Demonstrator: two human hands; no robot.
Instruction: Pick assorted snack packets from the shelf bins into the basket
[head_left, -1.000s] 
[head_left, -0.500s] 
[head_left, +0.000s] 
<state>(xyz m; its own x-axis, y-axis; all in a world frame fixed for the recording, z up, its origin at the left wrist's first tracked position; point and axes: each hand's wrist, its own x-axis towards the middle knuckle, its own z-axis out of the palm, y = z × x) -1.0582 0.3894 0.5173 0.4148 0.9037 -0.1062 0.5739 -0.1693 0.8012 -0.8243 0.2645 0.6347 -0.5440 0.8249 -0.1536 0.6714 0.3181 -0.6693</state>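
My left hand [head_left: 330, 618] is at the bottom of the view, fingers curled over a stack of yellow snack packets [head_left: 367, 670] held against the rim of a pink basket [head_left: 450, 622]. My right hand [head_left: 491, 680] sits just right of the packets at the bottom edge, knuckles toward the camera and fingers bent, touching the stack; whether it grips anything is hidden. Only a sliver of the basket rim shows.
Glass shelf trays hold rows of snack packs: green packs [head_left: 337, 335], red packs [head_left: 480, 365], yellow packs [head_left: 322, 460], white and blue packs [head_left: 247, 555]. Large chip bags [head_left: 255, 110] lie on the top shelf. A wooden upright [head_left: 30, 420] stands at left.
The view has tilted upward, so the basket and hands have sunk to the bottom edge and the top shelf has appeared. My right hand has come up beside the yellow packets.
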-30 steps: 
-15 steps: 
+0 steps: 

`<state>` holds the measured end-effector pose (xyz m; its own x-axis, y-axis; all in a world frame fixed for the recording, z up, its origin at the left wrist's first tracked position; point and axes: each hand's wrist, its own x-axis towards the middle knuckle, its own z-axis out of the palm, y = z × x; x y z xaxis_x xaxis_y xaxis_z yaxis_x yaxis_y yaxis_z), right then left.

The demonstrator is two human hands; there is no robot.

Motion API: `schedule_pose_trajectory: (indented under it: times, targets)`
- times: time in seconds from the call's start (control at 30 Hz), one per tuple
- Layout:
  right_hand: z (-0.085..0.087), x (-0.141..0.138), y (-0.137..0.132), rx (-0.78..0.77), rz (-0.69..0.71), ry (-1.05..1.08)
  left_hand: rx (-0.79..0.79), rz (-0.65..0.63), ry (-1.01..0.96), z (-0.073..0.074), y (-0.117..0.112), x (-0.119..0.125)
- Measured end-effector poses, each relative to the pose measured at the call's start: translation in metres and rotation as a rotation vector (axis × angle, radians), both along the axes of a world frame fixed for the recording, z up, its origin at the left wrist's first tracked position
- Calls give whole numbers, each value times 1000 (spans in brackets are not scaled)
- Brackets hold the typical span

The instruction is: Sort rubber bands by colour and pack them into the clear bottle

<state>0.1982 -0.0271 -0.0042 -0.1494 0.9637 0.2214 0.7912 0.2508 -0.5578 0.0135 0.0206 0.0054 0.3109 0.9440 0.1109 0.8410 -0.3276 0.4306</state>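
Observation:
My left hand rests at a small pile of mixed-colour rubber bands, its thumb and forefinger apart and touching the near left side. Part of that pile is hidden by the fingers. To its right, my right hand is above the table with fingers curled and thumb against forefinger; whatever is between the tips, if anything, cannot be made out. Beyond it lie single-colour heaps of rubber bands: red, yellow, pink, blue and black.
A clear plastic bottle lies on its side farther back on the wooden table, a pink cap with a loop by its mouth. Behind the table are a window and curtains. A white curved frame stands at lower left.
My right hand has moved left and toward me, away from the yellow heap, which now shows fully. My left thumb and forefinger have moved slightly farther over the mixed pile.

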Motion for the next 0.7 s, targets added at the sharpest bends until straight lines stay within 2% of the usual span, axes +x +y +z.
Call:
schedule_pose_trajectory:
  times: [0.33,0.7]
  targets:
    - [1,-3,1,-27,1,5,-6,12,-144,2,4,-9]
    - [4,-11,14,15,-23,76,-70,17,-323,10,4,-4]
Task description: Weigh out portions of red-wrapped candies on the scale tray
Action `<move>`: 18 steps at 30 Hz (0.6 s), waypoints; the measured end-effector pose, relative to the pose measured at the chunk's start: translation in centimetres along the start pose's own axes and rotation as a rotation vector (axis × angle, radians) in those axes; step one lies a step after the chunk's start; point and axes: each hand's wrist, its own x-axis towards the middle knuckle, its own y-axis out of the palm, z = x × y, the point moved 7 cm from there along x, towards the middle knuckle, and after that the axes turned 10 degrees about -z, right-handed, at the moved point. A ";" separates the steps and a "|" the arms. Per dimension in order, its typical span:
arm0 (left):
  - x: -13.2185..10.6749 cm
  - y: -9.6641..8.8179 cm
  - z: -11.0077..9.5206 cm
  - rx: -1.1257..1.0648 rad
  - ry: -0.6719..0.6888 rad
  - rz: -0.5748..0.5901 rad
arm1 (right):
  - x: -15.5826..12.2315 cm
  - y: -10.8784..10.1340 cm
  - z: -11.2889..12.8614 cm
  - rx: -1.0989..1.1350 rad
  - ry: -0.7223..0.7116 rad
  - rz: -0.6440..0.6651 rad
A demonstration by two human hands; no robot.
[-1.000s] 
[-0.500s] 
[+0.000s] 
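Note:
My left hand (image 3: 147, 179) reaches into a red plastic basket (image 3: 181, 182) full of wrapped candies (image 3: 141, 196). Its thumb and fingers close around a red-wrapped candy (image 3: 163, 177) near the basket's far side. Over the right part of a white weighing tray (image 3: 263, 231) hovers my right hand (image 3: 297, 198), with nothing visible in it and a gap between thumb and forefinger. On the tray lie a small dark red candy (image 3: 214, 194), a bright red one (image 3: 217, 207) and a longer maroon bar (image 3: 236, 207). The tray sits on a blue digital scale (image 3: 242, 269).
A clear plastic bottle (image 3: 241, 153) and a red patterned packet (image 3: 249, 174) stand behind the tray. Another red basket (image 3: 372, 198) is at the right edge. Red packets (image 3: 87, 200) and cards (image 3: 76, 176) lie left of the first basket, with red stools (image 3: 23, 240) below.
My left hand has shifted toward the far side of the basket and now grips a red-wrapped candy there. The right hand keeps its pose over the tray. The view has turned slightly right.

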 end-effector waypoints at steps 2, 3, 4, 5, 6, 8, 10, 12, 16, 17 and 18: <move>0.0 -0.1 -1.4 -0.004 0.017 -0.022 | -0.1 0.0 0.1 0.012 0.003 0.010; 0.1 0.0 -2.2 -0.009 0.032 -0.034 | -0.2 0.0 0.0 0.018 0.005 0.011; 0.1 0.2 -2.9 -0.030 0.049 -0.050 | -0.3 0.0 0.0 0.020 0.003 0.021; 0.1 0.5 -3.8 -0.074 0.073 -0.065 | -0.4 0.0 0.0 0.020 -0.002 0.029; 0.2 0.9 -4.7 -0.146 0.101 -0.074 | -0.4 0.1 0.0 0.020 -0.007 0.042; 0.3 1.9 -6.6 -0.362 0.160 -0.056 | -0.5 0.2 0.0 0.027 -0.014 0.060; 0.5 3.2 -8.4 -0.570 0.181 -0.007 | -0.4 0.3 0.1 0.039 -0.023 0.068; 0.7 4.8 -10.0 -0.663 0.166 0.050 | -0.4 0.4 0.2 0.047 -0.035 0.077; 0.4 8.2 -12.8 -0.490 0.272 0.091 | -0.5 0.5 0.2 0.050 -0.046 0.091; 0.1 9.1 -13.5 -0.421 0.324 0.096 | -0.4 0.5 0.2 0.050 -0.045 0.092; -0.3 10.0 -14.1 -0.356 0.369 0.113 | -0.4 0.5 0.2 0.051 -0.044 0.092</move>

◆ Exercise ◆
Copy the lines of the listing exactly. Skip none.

◆ Written response ◆
Demonstrator: two human hands; no robot.
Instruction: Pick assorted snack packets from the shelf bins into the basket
[head_left, -1.000s] 
[head_left, -0.500s] 
[head_left, +0.000s] 
<state>(xyz m; its own x-axis, y-axis; all in a world frame fixed for the recording, z up, its origin at the left wrist's first tracked position; point and axes: each hand's wrist, its own x-axis towards the middle knuckle, its own z-axis out of the palm, y = z × x) -1.0582 0.3894 0.5173 0.4148 0.9037 -0.1062 0.5739 -0.1693 0.8012 -0.8243 0.2645 0.6347 -0.5440 0.8249 -0.1536 0.6714 0.3181 -0.6693</state>
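My left hand [head_left: 330, 618] is at the bottom of the view, fingers curled over a stack of yellow snack packets [head_left: 367, 670] held against the rim of a pink basket [head_left: 450, 622]. My right hand [head_left: 491, 680] sits just right of the packets at the bottom edge, knuckles toward the camera and fingers bent, touching the stack; whether it grips anything is hidden. Only a sliver of the basket rim shows.
Glass shelf trays hold rows of snack packs: green packs [head_left: 337, 335], red packs [head_left: 480, 365], yellow packs [head_left: 322, 460], white and blue packs [head_left: 247, 555]. Large chip bags [head_left: 255, 110] lie on the top shelf. A wooden upright [head_left: 30, 420] stands at left.
The view has tilted upward, so the basket and hands have sunk to the bottom edge and the top shelf has appeared. My right hand has come up beside the yellow packets.
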-30 steps: 
-15 steps: 
+0 steps: 

`<state>` holds the measured end-effector pose (xyz m; its own x-axis, y-axis; all in a world frame fixed for the recording, z up, its origin at the left wrist's first tracked position; point and axes: each hand's wrist, its own x-axis towards the middle knuckle, its own z-axis out of the palm, y = z × x; x y z xaxis_x xaxis_y xaxis_z yaxis_x yaxis_y yaxis_z), right then left.

The demonstrator is two human hands; there is no robot.

Motion API: `schedule_pose_trajectory: (indented under it: times, targets)`
- times: time in seconds from the call's start (control at 30 Hz), one per tuple
- Layout:
  right_hand: z (-0.085..0.087), x (-0.141..0.138), y (-0.137..0.132), rx (-0.78..0.77), rz (-0.69..0.71), ry (-1.05..1.08)
  left_hand: rx (-0.79..0.79), rz (-0.65..0.63), ry (-1.01..0.96), z (-0.073..0.074), y (-0.117..0.112), x (-0.119..0.125)
- Measured end-effector poses, each relative to the pose measured at the call's start: translation in metres and rotation as a rotation vector (axis × angle, radians), both along the axes of a world frame fixed for the recording, z up, its origin at the left wrist's first tracked position
- Calls give whole numbers, each value times 1000 (spans in brackets are not scaled)
- Brackets hold the typical span

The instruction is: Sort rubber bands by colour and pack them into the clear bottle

<state>0.1982 -0.0271 -0.0042 -0.1494 0.9637 0.2214 0.7912 0.2508 -0.5578 0.0135 0.0206 0.0054 0.3109 0.9440 0.1109 0.8410 -0.3276 0.4306</state>
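Observation:
My left hand rests at a small pile of mixed-colour rubber bands, its thumb and forefinger apart and touching the near left side. Part of that pile is hidden by the fingers. To its right, my right hand is above the table with fingers curled and thumb against forefinger; whatever is between the tips, if anything, cannot be made out. Beyond it lie single-colour heaps of rubber bands: red, yellow, pink, blue and black.
A clear plastic bottle lies on its side farther back on the wooden table, a pink cap with a loop by its mouth. Behind the table are a window and curtains. A white curved frame stands at lower left.
My right hand has moved left and toward me, away from the yellow heap, which now shows fully. My left thumb and forefinger have moved slightly farther over the mixed pile.
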
Motion for the next 0.7 s, targets added at the sharpest bends until straight lines stay within 2% of the usual span, axes +x +y +z.
Call:
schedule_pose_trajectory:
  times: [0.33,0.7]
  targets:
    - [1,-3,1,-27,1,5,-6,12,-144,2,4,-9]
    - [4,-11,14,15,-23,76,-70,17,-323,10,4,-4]
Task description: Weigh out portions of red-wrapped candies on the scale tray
Action `<move>`: 18 steps at 30 Hz (0.6 s), waypoints; the measured end-effector pose, relative to the pose measured at the chunk's start: translation in centimetres along the start pose's own axes and rotation as a rotation vector (axis × angle, radians) in those axes; step one lies a step after the chunk's start; point and axes: each hand's wrist, its own x-axis towards the middle knuckle, its own y-axis out of the palm, z = x × y, the point moved 7 cm from there along x, towards the middle knuckle, and after that the axes turned 10 degrees about -z, right-handed, at the moved point. A ";" separates the steps and a "|" the arms. Per dimension in order, its typical span:
arm0 (left):
  - x: -13.2185..10.6749 cm
  - y: -9.6641..8.8179 cm
  - z: -11.0077..9.5206 cm
  - rx: -1.1257..1.0648 rad
  - ry: -0.6719..0.6888 rad
  - rz: -0.5748..0.5901 rad
arm1 (right):
  - x: -15.5826..12.2315 cm
  - y: -10.8784..10.1340 cm
  - z: -11.2889..12.8614 cm
  - rx: -1.0989..1.1350 rad
  - ry: -0.7223..0.7116 rad
  - rz: -0.6440..0.6651 rad
A demonstration by two human hands; no robot.
[-1.000s] 
[-0.500s] 
[+0.000s] 
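Note:
My left hand (image 3: 147, 179) reaches into a red plastic basket (image 3: 181, 182) full of wrapped candies (image 3: 141, 196). Its thumb and fingers close around a red-wrapped candy (image 3: 163, 177) near the basket's far side. Over the right part of a white weighing tray (image 3: 263, 231) hovers my right hand (image 3: 297, 198), with nothing visible in it and a gap between thumb and forefinger. On the tray lie a small dark red candy (image 3: 214, 194), a bright red one (image 3: 217, 207) and a longer maroon bar (image 3: 236, 207). The tray sits on a blue digital scale (image 3: 242, 269).
A clear plastic bottle (image 3: 241, 153) and a red patterned packet (image 3: 249, 174) stand behind the tray. Another red basket (image 3: 372, 198) is at the right edge. Red packets (image 3: 87, 200) and cards (image 3: 76, 176) lie left of the first basket, with red stools (image 3: 23, 240) below.
My left hand has shifted toward the far side of the basket and now grips a red-wrapped candy there. The right hand keeps its pose over the tray. The view has turned slightly right.
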
 end-effector waypoints at steps 2, 3, 4, 5, 6, 8, 10, 12, 16, 17 and 18: <move>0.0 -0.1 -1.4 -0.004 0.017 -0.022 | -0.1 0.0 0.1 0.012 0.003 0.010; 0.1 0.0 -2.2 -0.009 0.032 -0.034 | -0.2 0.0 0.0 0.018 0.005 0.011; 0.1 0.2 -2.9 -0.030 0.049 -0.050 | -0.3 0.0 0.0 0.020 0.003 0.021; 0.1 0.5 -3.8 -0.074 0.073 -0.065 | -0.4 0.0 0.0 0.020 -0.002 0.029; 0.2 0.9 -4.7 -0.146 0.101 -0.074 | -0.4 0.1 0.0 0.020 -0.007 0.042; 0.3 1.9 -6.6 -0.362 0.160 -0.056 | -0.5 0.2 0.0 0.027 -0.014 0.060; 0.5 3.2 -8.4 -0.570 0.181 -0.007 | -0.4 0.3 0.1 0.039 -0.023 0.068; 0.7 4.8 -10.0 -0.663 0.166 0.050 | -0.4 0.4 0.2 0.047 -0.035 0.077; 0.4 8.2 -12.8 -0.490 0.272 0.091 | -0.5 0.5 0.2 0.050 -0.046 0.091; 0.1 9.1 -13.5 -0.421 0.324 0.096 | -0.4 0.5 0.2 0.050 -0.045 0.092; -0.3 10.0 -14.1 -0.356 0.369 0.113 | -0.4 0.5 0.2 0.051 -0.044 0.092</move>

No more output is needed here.